No Brasil, apesar dos avanços legais e de políticas públicas como a Política Nacional de Saúde Integral LGBT, o cenário ainda é desafiador. Persistem barreiras estruturais, desconhecimento e preconceitos sutis que afastam pessoas LGBTQIA+ dos serviços de saúde — muitas vezes, por traumas acumulados ao longo da vida.
O papel do letramento em saúde
Esse debate se conecta profundamente ao conceito de letramento em saúde, definido como a capacidade de acessar, compreender, avaliar e aplicar informações de saúde para tomar decisões informadas sobre o próprio cuidado. Mais do que saber ler um folheto ou interpretar uma receita, trata-se de entender o contexto cultural, social e emocional em que a informação é recebida e aplicada.
No caso das pessoas LGBTQIA+, o letramento em saúde precisa considerar as especificidades das suas trajetórias: as violências históricas, o medo da rejeição, a desconfiança no sistema e a falta de representatividade. Uma comunicação efetiva só é possível quando há empatia, escuta e respeito à identidade do outro.
Nesse sentido, o trabalho da Rede Brasileira de Letramento em Saúde (Rebrals) tem sido fundamental. A Rebrals articula profissionais, pesquisadores e instituições de todo o país em torno da missão de tornar a informação em saúde mais acessível, compreensível e inclusiva. Isso significa, por exemplo, adaptar materiais de orientação, simplificar a linguagem médica, capacitar equipes e promover o diálogo entre profissionais e comunidades vulneráveis.
Quando um serviço de saúde adota práticas de letramento — explicando termos, acolhendo dúvidas e validando as vivências dos pacientes — ele não apenas melhora a comunicação, mas também fortalece a autonomia e o autocuidado. Em contrapartida, a falta de letramento reforça desigualdades, especialmente entre populações já marginalizadas.
O desafio das gerações mais velhas
O estudo da Health Services Research concentrou-se em pessoas LGBTQIA+ com mais de 50 anos, um grupo que enfrenta duplos estigmas: o etário e o identitário. Muitos viveram períodos de intensa discriminação, como a epidemia de HIV/AIDS nas décadas de 1980 e 1990, e cresceram em um contexto em que ser LGBTQIA+ significava ser invisível ou criminalizado.
Essas experiências deixaram marcas profundas na saúde mental e na confiança em instituições médicas.

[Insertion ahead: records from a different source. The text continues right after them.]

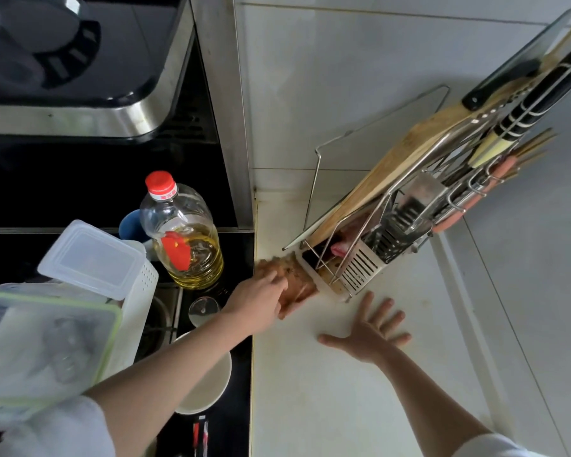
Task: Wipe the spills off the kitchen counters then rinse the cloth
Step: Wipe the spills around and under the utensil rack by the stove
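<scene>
- Left hand (261,300) sits at centre frame, fingers curled down over the crumpled brownish-orange cloth (294,285) — that grip is closed on the cloth.
- The cloth presses on the pale cream tabletop (360,407), right at its left edge, touching the base of the steel wire utensil rack (353,265).
- Right hand (370,331) lies just below and right of the rack, palm down, fingers fanned wide — an open grip, holding nothing, flat on the tabletop.
- The rack leans toward the upper right of the frame, carrying a wooden chopping board (393,166), a black-handled knife (521,77) and a cluster of chopsticks (528,150).
- Left of the cloth, on the black stove surface (238,252), stands a clear plastic oil bottle with a red cap (182,232), roughly a third full of yellow oil.
- Lower left of the frame: stacked clear plastic lidded containers (89,255), one with a green rim.
- A white bowl (208,384) peeks out under the left forearm.
- Upper left: a black and steel range hood (80,61).
</scene>
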Motion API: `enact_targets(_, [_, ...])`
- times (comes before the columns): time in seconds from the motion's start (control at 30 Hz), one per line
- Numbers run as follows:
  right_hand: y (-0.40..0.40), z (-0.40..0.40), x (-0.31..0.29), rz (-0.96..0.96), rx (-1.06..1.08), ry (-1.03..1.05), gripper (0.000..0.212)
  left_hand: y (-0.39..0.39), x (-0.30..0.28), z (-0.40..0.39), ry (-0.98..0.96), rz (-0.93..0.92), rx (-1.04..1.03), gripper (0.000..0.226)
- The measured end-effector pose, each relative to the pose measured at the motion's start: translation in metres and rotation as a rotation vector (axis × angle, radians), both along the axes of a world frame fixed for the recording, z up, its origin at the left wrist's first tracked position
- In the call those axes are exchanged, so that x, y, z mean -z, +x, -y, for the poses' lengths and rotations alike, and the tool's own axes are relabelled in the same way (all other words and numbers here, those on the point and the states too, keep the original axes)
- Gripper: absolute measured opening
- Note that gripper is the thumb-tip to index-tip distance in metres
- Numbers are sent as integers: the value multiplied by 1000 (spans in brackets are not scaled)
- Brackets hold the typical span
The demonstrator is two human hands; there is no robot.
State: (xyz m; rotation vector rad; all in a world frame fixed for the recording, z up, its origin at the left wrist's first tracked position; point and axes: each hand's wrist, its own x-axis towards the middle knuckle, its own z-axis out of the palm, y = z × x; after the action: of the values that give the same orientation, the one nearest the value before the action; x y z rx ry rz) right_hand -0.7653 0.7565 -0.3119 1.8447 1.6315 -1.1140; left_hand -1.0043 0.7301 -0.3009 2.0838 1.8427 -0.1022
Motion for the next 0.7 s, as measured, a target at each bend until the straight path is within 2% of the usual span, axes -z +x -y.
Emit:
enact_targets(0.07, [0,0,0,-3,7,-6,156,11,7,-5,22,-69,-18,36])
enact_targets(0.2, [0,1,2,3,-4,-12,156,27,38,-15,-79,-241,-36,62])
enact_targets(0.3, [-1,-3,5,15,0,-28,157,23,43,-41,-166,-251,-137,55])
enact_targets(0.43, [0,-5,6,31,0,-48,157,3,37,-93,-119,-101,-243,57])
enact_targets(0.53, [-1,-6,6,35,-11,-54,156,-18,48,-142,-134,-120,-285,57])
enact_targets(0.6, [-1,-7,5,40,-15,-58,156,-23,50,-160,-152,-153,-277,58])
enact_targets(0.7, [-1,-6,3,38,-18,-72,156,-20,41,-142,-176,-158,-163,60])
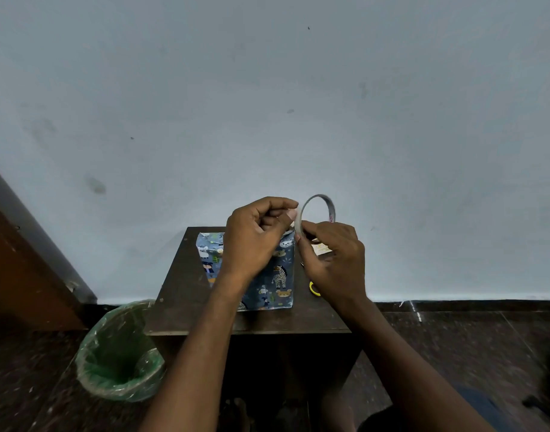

O resultado é que muitos desses indivíduos chegam aos serviços em estágios mais avançados de doença, com menos apoio familiar e social. O acolhimento intergeracional — que reconhece essas histórias e respeita suas vulnerabilidades — é parte essencial de um cuidado humanizado.
Do discurso à prática
Implementar uma saúde inclusiva requer mais do que boa vontade: exige políticas institucionais concretas, educação permanente e diversidade nas equipes. Banheiros neutros, formulários que incluam nome social e identidade de gênero, campanhas visuais de apoio, uso de linguagem inclusiva e protocolos de conduta são ferramentas simples, mas poderosas.
É também uma questão de representatividade. Quando pessoas LGBTQIA+ ocupam espaços na gestão, na assistência e na docência, toda a estrutura de saúde se torna mais sensível e diversa. O corpo que cuida deve refletir o corpo que é cuidado.
Conclusão: acolher é salvar vidas
O letramento em saúde e o cuidado afirmativo não são conceitos teóricos: são estratégias concretas de redução de desigualdades e promoção da equidade. Um ambiente que acolhe de forma ativa comunica, ainda que silenciosamente, que todas as vidas importam — inclusive as que historicamente foram marginalizadas.
No fim das contas, cuidar bem é também educar para o cuidado. É falar com respeito, ouvir sem julgamentos e agir com empatia. É entender que saúde e dignidade caminham juntas.
Em um país onde o acesso à saúde ainda é desigual, acolher é um ato de resistência e amor — e também, profundamente, de justiça social.